Melusina Fay Peirce

Tired of cooking every night? Meet Melusina Fay Peirce, the creator of a movement called Cooperative Housekeeping.

Fed up with the “dusty drudgery of house ordering,” Zina (as she was affectionately called), organized the women of her town — none other than Cambridge, Massachusetts — to form a cooperative and charge the men for their home management skills.

Need something hemmed? Hire the seamstress.

Need dinner? Pay the cooks.

Need your suit cleaned? Utilize the laundry services.

Born in 1836 as the second of nine children, Zina took over as caregiver for several younger siblings when her mother died in 1856; Zina claimed overwork had killed her mother. She married Charles Sanders Peirce in 1862, a marriage that could not have been easy.

Peirce, known today as the Father of Pragmatism, was a famous logician/scientist/philosopher prone to painful facial neuralgia. While Merriam Webster’s Biographical Dictionary considers him the “most original thinker and greatest logician of his time,” Charles likely wasn’t much fun at home.

Fed up with doing all of the housework and receiving none of the glory, Zina wrote a series of five articles for Atlantic Monthly in 1868-1869 arguing that women’s intellectual gifts were being trampled by their domestic chores. (In the daily monotony of COVID, can’t we all empathize?) Zina suggested co-ops would allow women to more efficiently perform housekeeping duties and get paid for their efforts. 

That meant Thursday’s dinner for the community was stew with potatoes: buy it or go hungry. If your house needed sweeping, the garden required weeding, or your youngster had outgrown his clothes, there were women to be hired for those jobs. Women with a little extra cash in their pockets when that task was done. Oh, and those pockets were in sensible working trousers instead of long dresses over corsets. Pretty radical in post-Civil War Massachusetts.

Zina took things a step further. As outlined in her book, Cooperative Housekeeping: How not to do it and how to do it, co-ops would be equipped with a kitchen, laundry, fitting rooms, sales rooms, and such benefits as gymnasiums and reading rooms. Since individual homes would no longer need kitchens or laundry rooms, she suggested neighborhood designs and apartment complexes that incorporated community workspaces instead.

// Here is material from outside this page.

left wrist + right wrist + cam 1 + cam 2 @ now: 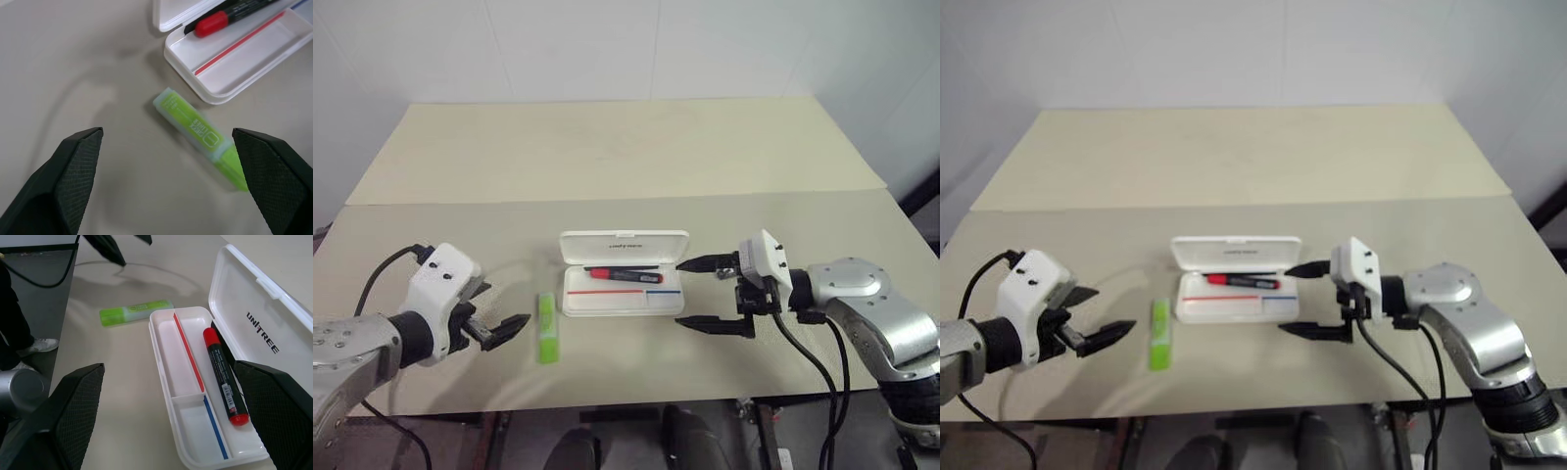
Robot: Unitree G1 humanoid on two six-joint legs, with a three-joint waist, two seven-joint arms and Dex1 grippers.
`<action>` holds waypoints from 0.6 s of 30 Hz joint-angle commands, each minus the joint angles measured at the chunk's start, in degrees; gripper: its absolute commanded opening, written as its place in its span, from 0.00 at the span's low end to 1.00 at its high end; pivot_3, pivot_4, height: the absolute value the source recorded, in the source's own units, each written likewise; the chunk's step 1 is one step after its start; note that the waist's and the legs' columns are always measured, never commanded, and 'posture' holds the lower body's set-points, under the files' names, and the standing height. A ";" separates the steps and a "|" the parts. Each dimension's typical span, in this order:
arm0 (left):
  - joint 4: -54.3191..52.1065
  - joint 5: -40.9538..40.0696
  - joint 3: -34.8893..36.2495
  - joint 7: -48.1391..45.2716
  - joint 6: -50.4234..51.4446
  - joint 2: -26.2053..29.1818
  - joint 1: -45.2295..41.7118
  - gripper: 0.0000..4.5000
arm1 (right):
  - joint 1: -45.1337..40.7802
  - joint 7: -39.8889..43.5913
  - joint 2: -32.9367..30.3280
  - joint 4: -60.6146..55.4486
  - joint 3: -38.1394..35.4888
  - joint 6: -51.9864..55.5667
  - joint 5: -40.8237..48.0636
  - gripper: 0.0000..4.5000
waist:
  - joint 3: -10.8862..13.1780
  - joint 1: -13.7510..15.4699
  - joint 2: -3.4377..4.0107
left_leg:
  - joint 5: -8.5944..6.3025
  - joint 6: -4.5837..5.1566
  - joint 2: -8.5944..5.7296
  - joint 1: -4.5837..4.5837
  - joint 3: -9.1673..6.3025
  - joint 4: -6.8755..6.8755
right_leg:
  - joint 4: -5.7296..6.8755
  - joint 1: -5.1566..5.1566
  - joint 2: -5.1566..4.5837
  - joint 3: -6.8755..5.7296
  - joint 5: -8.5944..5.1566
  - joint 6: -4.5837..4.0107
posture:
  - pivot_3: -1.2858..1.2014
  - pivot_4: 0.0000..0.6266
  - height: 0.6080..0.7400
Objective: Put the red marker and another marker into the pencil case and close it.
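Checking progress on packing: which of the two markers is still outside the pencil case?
The green highlighter. It lies on the table left of the open pencil case, near the left gripper; the red marker already lies inside the case.

A pale beige table (607, 157), crossed by a seam, is seen bearing an open white pencil case (624, 287) near its front edge, with a lime-green highlighter (547, 328) laid just beside the case's left end.
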 commanded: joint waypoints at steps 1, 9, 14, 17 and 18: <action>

Though the Cambridge co-op stumbled then floundered, Zina helped inspire future feminists, both in the United States and England, to fight for more equal footing.

It is not surprising that her marriage failed, given the two strong personalities involved and her husband’s chronic debilitating pain. They separated in 1876 but their divorce wasn’t finalized for another seven years. By then, Charles had taken up with another woman; this scandal caused his dismissal from the faculty of Johns Hopkins University and the stigma carried with him for the remainder of his life.

Zina remained single, fearing what she called “husband-power,” which she believed settled like “an invisible bell-glass” over women shortly after marriage. A widely respected activist and speaker, she also rallied for women’s suffrage, spearheaded efforts to save the Edgar Allan Poe Cottage, and founded the Women’s Philharmonic Society of New York.

As another family dinner looms and the laundry piles up, Zina Peirce’s community model seems awfully appealing. Though it’s doubtful anyone would pay good money for the Sloppy Joes and tater tots on tonight’s docket.